Thursday, February 19, 2009

NAS: Forensic Needs Report


If you think of Forensics being like “CSI,” the report released on February 18, 2009, by the National Academy of Sciences will disabuse you of that notion.

Fingerprinting, ballistics, blood spatter, bite marks, forensic methods are being challanged. The crime labs are just not meeting standards for scientific investigation.
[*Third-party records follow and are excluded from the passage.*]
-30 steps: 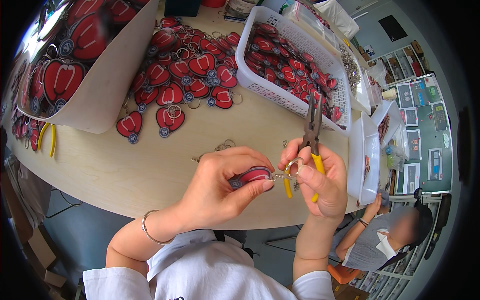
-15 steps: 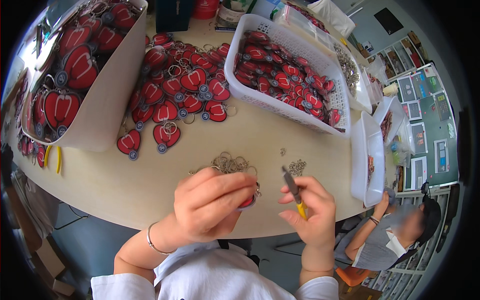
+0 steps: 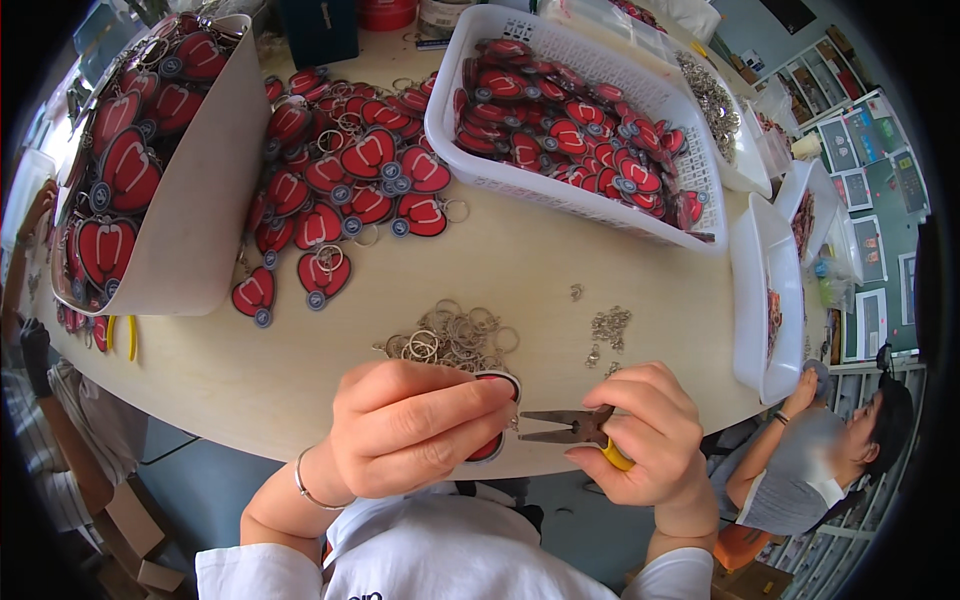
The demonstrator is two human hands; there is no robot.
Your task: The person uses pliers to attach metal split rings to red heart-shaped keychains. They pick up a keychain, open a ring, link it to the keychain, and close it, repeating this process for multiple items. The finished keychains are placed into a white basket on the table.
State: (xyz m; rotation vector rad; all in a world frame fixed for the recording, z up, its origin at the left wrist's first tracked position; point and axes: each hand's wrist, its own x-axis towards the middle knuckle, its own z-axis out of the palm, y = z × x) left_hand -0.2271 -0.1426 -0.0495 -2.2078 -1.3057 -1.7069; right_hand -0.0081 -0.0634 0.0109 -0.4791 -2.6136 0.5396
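Note:
Pinched in the fingers of my left hand [image 3: 415, 425] is a red heart-shaped key tag [image 3: 486, 448] with a pale rim, partly hidden by those fingers. A small bit of metal shows at its right edge. My right hand [image 3: 648, 430] is closed around pliers [image 3: 562, 428] with yellow handles. Their dark jaws are apart and point left, the tips close to the tag's edge. Just beyond my left hand lies a heap of metal key rings [image 3: 455, 335]. Small metal links [image 3: 611, 325] lie in a little pile beyond my right hand.
Red heart tags [image 3: 330, 180] are heaped on the table [image 3: 300, 370] between a tall white bin [image 3: 205, 210] and a white basket [image 3: 570, 205], both filled with tags. More pliers [image 3: 132, 338] lie by the bin. A white tray [image 3: 750, 310] and a seated person [image 3: 800, 460] are at right.
The pliers have swung from pointing away to pointing left at the tag, and their jaws now show apart. More of the tag is exposed in my left hand. The whole view has shifted slightly.

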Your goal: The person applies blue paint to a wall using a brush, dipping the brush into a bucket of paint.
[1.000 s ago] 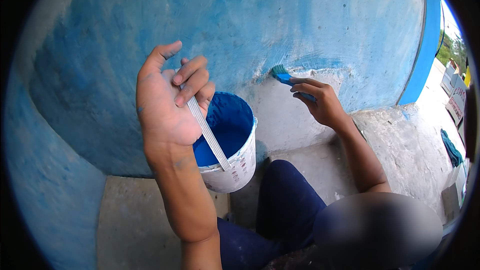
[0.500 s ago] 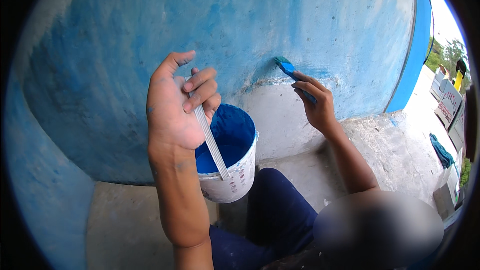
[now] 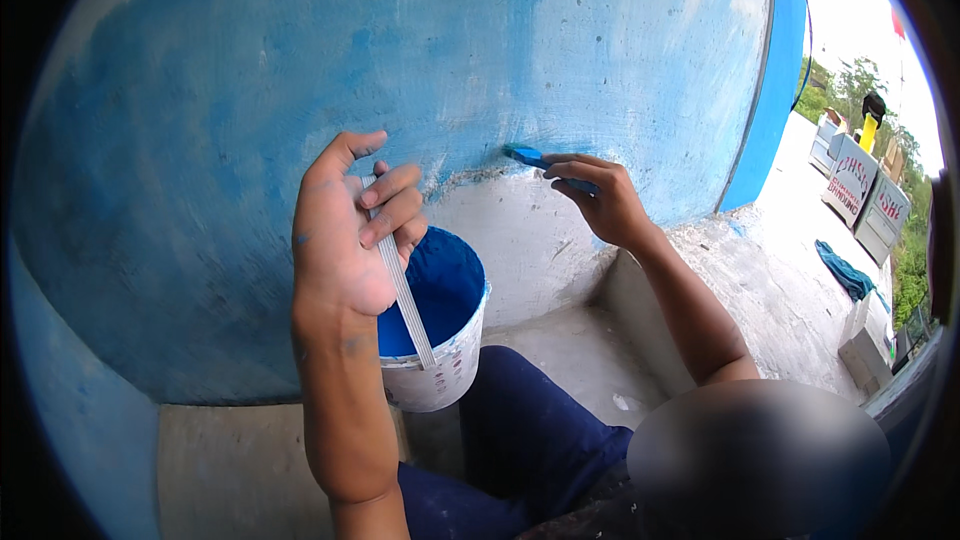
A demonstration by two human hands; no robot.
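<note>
My left hand [image 3: 332,240], palm turned up, has its fingers curled round the flat whitish strap handle [image 3: 408,305] of a paint bucket [image 3: 450,375]. The white bucket hangs beside my wrist, coated blue inside, with blue paint [image 3: 396,338] in it. Closed round a blue-handled paintbrush [image 3: 538,158] is my right hand [image 3: 612,205]. The brush's wet blue-green bristles touch the wall [image 3: 420,70], just above the border between its streaky blue coat and a whitish patch [image 3: 515,240]. Blue smudges mark my left hand.
Below the wall is a grey concrete ledge [image 3: 560,340], with my dark blue trouser leg [image 3: 535,420] in front. A bright blue pillar [image 3: 765,100] edges the wall. Outside at right are pale boxes [image 3: 850,178] and a dark teal cloth [image 3: 845,268].
The view has shifted somewhat to the right. Along the wall, the brush has moved left and down to the edge of the whitish patch, its handle now more level. My left hand still holds the bucket.
</note>
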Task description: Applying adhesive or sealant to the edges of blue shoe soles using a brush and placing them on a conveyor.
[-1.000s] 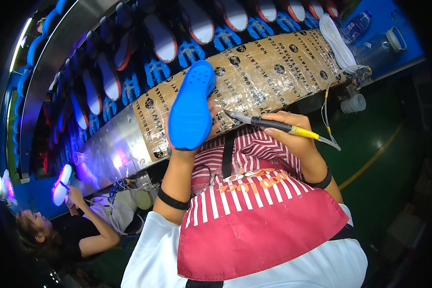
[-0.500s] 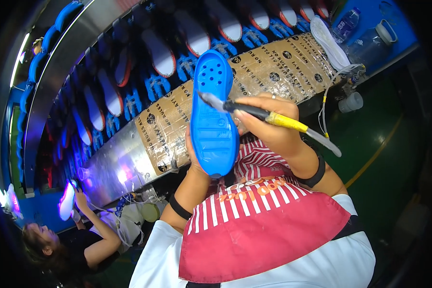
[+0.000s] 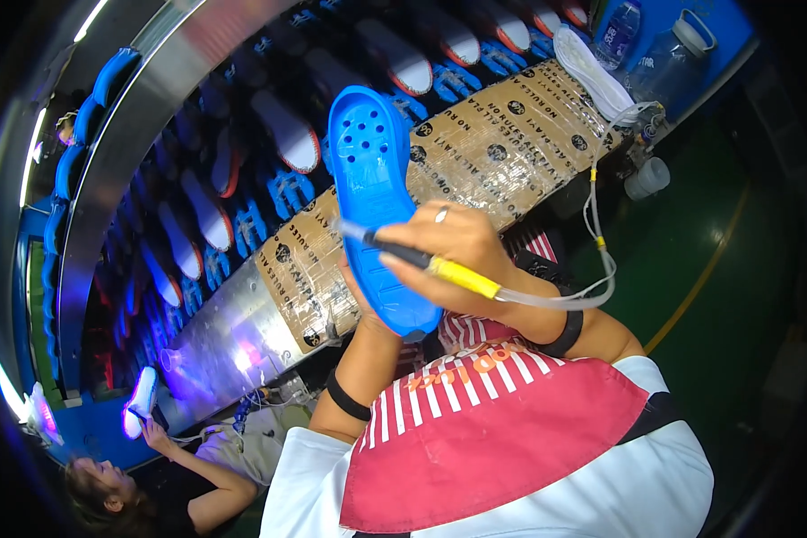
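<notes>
My left hand [image 3: 359, 291] holds a blue shoe sole [image 3: 368, 193] from behind its left edge, and most of its fingers are hidden by the sole. The sole's inner face is turned up, with a cluster of round holes toward the far end and ridges across the near part. In my right hand [image 3: 462, 247] is a brush [image 3: 464, 276] with a black and yellow handle, gripped like a pen. Its blurred bristles reach the sole's left edge; whether they touch cannot be made out. A clear tube runs from the handle's end.
Behind the sole lies a ledge covered in printed brown film [image 3: 529, 125], bearing a white sole [image 3: 592, 73]. A bottle [image 3: 617, 36] and a large jug [image 3: 677, 58] stand at the far right. Racked soles [image 3: 282, 130] line the back. A co-worker [image 3: 206, 489] holds another sole [image 3: 141, 401] at lower left.
The brush has moved from the middle of the sole to its left edge. The sole has tilted, its far end leaning further left. The co-worker's sole has also shifted.
</notes>
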Demonstrator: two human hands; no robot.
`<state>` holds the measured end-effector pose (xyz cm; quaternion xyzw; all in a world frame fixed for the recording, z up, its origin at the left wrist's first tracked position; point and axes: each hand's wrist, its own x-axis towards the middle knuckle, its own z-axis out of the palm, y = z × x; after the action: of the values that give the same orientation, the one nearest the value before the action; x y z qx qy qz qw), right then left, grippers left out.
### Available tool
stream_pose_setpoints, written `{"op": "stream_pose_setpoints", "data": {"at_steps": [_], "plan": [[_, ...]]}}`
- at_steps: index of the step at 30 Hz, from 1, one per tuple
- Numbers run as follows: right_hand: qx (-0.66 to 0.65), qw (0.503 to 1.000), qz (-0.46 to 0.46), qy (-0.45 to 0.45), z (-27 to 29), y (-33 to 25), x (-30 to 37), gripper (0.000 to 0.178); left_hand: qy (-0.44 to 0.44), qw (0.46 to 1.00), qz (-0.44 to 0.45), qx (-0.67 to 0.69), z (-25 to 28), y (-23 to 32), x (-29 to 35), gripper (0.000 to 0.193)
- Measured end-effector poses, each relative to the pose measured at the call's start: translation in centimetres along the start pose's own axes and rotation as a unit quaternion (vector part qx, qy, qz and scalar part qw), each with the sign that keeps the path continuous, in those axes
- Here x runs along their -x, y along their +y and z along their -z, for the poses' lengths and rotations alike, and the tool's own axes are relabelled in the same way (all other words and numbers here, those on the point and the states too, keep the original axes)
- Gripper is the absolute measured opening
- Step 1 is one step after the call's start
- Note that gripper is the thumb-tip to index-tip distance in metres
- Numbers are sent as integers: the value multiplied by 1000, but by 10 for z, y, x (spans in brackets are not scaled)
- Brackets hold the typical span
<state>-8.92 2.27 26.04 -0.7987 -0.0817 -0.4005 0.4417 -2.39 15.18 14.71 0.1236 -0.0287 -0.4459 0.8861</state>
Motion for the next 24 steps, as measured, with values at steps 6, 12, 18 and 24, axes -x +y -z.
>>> {"op": "stream_pose_setpoints", "data": {"at_steps": [6,12,18,24], "plan": [[99,994,20,-37,-6,4,9,24,65,996,-28,-50,-12,-5,-6,80],[-67,996,-7,-55,-1,2,11,24,-33,995,-33,-85,-22,6,-10,94],[-41,994,1,-101,-5,5,21,23,-32,996,-39,-75,-24,12,-18,93],[-176,967,-125,-132,12,3,22,26,-46,993,-70,-83,-40,26,-15,93]]}}
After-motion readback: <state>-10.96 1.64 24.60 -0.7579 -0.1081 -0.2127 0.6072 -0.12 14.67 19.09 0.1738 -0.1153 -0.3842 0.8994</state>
Decades of casework are being called into question.How we move forward will have a far-reaching impact on crime labs, courts — and American criminal justice.

There are basic questions being asked about the validity of forensic evidence and its use in court. Academy President of the The American Academy of Forensic Sciences AAFS, Carol Henderson, JD, said, "It is important to recognize that the truth does not belong to a side in litigation and that the access to forensic science evidence should be available to everyone." This is a subject that is in the Supreme Court regarding an inmate who has been refused DNA testing in Alaska.

A 2010 symposium of the NAS will be, "Putting Our Forensic House in Order: Examining Validation and Expelling Incompetence."

At this point, unlike doctors and lawyers, those in forensics do not have professional organizations that license and can sanction practitioners in the U.S. or in the States.

The forensic science structure is fragmented and cannot provide a framework to eliminate or control standards, practice, and education. That raises the question of viability in the current system on the national level.